Vincent Willem van Gogh
Dutch Post-Impressionist artist. Most of his best-known works were produced in the final two years of his life, during which time he cut off part of his left ear following a breakdown in his friendship with Paul Gauguin. After this he suffered recurrent bouts of mental illness, which led to his suicide.

There has been much debate over the years as to the source of Van Gogh’s mental illness and its effect on his work. Over 150 psychiatrists have attempted to label his illness, and some 30 different diagnoses have been suggested.

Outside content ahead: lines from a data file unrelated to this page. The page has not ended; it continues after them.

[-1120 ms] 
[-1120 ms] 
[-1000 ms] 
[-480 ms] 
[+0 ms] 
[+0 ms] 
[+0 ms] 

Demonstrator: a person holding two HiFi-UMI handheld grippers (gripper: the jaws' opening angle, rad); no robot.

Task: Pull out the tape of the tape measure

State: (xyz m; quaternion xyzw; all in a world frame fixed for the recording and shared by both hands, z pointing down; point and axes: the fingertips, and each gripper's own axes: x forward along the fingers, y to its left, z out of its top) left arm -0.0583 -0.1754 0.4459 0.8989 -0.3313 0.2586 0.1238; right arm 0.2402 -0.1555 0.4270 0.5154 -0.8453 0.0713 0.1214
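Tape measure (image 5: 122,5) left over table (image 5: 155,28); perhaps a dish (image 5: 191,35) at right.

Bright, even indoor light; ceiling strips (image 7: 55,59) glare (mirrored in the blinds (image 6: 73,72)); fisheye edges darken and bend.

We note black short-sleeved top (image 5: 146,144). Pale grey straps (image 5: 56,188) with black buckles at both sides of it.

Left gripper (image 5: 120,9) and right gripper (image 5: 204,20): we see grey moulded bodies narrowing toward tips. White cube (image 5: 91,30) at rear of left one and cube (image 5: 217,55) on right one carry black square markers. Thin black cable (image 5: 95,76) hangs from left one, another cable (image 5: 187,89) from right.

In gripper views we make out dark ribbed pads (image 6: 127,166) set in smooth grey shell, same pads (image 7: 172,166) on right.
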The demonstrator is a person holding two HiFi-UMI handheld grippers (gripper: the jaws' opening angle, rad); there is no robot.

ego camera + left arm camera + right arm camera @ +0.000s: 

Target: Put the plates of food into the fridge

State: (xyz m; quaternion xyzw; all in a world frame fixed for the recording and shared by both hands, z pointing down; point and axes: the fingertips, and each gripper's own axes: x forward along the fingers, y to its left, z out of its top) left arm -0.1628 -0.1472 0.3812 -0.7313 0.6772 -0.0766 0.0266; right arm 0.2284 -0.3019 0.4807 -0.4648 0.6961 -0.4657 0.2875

Diagnoses which have been put forward include schizophrenia, bipolar disorder, syphilis, poisoning from swallowed paints, temporal lobe epilepsy and acute intermittent porphyria. Any of these could have been the culprit and aggravated by malnutrition, overwork, insomnia, and a fondness for absinthe in particular.

Virginia Woolf
English novelist and essayist, regarded as one of the foremost modernist literary figures of the twentieth century.

The sudden death of her mother in 1895, when Virginia was 13, and that of half-sister Stella two years later, led to the first of several nervous breakdowns. The death of her father in 1904 provoked her most alarming collapse and she was briefly institutionalized. Her breakdowns and subsequent recurring depressive periods, may have also been induced by the sexual abuse she was subjected to by her half-brothers George and Gerald as she recalled in her autobiographical essays A Sketch of the Past and 22 Hyde Park Gate.

Throughout her life, Woolf was plagued by drastic mood swings. Though these recurring mental breakdowns greatly affected her social functioning, her literary abilities remained intact. Modern diagnostic techniques have led to a posthumous diagnosis of bipolar disorder, an illness which colored her work, relationships and life, and eventually led to her suicide.

In March 1941, after having another nervous breakdown, Woolf drowned herself by weighing her pockets with stones and walking into the River Ouse near her home.